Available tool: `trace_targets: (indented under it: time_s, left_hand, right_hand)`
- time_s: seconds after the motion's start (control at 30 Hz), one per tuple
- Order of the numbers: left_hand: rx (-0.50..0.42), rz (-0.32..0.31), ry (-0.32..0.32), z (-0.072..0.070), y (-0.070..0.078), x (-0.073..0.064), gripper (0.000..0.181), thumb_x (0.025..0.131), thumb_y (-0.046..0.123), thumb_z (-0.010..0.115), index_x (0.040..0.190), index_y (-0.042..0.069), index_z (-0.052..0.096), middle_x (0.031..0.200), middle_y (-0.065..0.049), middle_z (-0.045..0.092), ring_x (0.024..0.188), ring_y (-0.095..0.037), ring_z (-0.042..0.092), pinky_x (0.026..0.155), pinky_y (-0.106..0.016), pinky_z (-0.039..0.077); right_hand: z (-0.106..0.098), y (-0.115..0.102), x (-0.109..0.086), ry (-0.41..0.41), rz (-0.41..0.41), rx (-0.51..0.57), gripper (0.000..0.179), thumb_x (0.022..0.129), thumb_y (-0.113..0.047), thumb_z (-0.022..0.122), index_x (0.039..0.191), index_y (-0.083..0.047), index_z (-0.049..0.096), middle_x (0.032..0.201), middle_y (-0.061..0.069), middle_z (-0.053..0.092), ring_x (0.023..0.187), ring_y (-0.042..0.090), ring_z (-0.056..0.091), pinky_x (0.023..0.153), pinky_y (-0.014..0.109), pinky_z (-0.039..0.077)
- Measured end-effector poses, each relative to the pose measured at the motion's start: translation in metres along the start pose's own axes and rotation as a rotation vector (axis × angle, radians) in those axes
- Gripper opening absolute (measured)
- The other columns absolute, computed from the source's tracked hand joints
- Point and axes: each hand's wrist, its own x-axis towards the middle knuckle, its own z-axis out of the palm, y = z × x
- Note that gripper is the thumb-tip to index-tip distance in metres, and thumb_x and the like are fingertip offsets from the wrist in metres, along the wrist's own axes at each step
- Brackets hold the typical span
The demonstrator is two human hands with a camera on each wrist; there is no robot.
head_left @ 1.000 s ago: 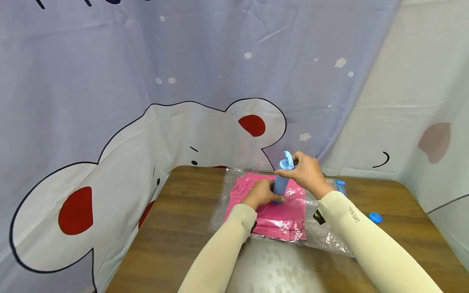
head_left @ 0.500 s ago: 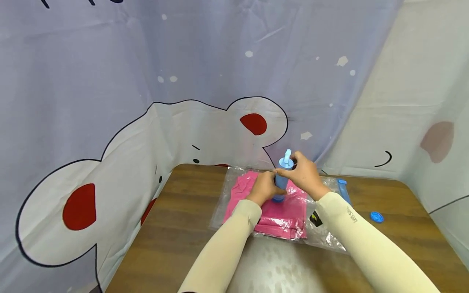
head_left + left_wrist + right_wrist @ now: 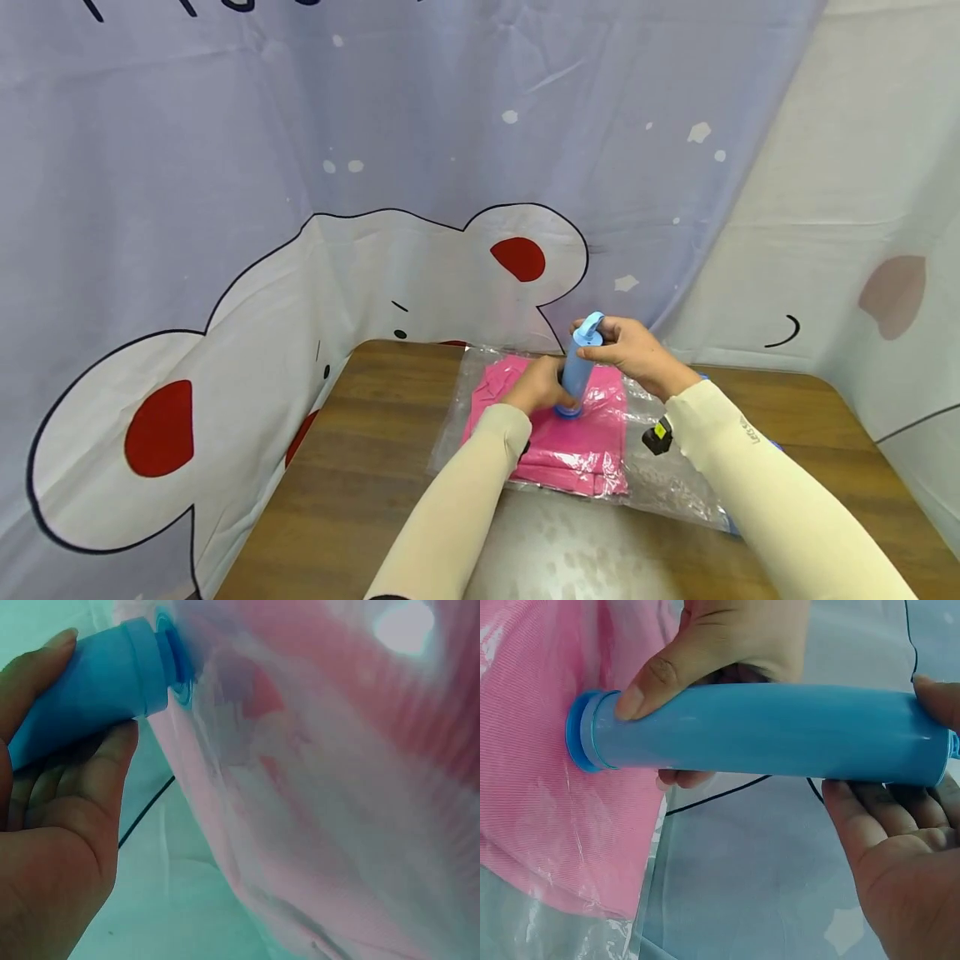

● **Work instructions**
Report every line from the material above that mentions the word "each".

● **Result for this exercise**
- Measured end-effector poses, each relative to the pose measured at the motion's start: translation in metres along the start pose's own axes and rotation as a rotation vector (axis × angle, radians) in those axes
- Point and axes: each hand's wrist, its own x-axis towards the middle knuckle, its own z-axis out of the palm, y = z × x
- Note that gripper is the thumb-tip to index-tip distance in metres, and thumb_x and the like are fingertip offsets from the wrist in metres, along the wrist's own axes at each step
The demonstrator is two human hands with a camera on each wrist; there is no robot.

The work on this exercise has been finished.